I have mixed feelings with internal audits. On one hand internal audits are necessary to maintain compliance. Management personnel/structure changes that can cause system to fall apart, business crisis happens that causes the attention/commitment to evaporate. Audits are necessary to ensure compliance over time.
For me, the jury is still out on if internal audits are an effective improvement tool. For me, most of the improvements I have made to product, processes, systems, etc., happens outside the internal audit system. I know the weaknesses in our system without an internal audit report telling me so. Knowing these weaknesses, I try to be proactive in fixing them up rather than waiting for the audit and corrective action processes to kick in. I know someone will point out that sometimes another set of eyes will see something that I don't, but again most of the time this happens outside the audit process.
A couple of different approaches I have been considering using internal audits if the standard was different:
1) Gap analysis. Rather than an audit, require a gap analysis periodically to review compliance and potential system improvements. With this take the independence rule and training requirements out. I as a QA Mgr have a vested interest in making sure my system maintains compliance with ISO standards so I am not going to do anything that will jeopardize our certification. If improvement is truly the goal, than me covering anything isn't going to get the results.
2) Training programs. When you pick someone out of the crowd to mentor them because you see something in them that shows potential, you don't just put them in a position, give them basic instructions, and never ever talk to them ever again. A good mentor will follow-up and give feedback, again and again. My question is how do you do this with the masses regarding training the whole bunch. Training someone on a one time instance and never following up plainly is not effective. Can the audit system be changed into something that can benefit the training program?

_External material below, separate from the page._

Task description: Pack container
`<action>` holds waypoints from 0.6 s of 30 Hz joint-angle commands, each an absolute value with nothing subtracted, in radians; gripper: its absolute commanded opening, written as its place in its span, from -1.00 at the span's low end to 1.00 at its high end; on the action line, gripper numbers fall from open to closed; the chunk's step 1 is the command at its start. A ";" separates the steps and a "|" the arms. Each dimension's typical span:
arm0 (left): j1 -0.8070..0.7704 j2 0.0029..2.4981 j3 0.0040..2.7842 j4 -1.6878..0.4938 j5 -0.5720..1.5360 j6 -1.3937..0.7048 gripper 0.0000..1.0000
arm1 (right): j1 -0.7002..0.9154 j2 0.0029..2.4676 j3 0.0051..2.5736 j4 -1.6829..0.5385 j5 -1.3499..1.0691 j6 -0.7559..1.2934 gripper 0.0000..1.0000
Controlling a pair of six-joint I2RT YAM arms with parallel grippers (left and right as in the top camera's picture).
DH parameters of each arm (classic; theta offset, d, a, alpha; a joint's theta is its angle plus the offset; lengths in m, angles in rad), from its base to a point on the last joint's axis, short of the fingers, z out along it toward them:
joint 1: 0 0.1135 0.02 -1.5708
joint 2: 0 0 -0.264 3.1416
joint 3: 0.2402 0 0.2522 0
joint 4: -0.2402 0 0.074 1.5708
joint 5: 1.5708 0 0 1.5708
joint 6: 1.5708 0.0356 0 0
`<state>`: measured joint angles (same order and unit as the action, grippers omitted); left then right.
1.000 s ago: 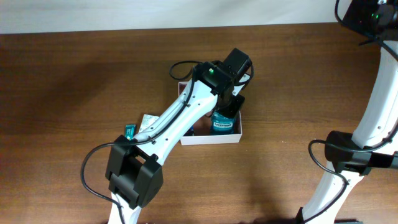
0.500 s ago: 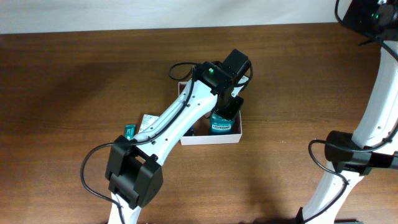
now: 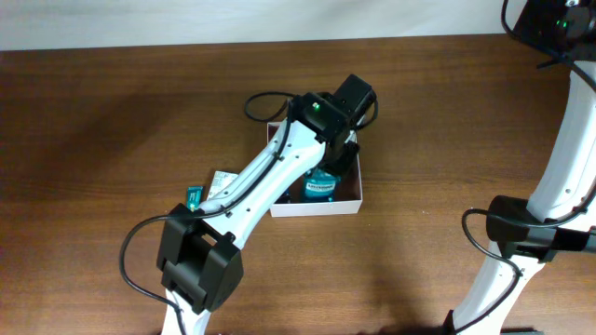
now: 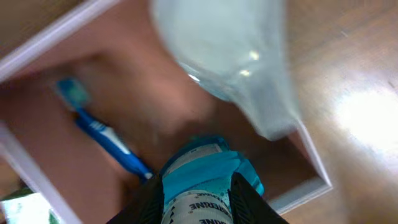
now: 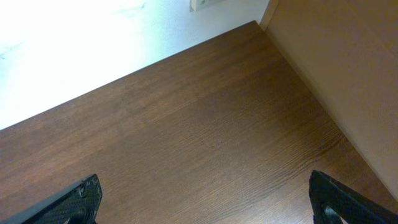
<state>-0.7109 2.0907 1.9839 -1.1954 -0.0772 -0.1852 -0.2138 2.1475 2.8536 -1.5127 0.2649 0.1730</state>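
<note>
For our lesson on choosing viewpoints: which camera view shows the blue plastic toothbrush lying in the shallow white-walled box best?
The left wrist view: the blue plastic toothbrush lies in plain sight inside the shallow white-walled box. Overhead, the left arm hides it; the right wrist view shows only wooden table.

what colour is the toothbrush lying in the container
Blue. The toothbrush shows best in the left wrist view, just left of the bottle.

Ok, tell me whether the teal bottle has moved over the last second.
Yes. Overhead, the teal bottle has shifted left, away from the right wall of the container, held by the left gripper.
</note>
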 commanded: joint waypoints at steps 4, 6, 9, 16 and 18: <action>-0.670 2.015 1.980 -1.132 -0.167 -0.233 -0.86 | -0.216 2.140 2.860 -1.512 0.274 0.173 0.97; -0.656 2.013 1.980 -1.116 -0.166 -0.259 -0.88 | -0.216 2.140 2.860 -1.512 0.274 0.173 0.97; -0.638 2.013 1.980 -1.106 -0.166 -0.289 -0.90 | -0.216 2.140 2.860 -1.512 0.274 0.173 0.96; -0.630 2.011 1.980 -1.107 -0.165 -0.245 -0.99 | -0.216 2.140 2.860 -1.512 0.274 0.173 0.97; -0.630 2.005 1.980 -1.113 -0.162 -0.182 -0.99 | -0.216 2.140 2.860 -1.512 0.274 0.173 0.97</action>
<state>-0.6292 2.0773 1.9800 -1.1107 -0.1505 -0.2550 -0.2138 2.1475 2.8536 -1.5127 0.2653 0.1722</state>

Also related to training programs and continual improvement is, use audits as a control method for ongoing evaluation. When corrective actions are taken to fix problems, the problem is solved short term, but quickly falls apart because people go back to old habits. My thought here is use audits to break bad habits. I have learned that someone can be trained in a day on how to do something, but it can take up to 6-12 months before it becomes "the way we have always done it".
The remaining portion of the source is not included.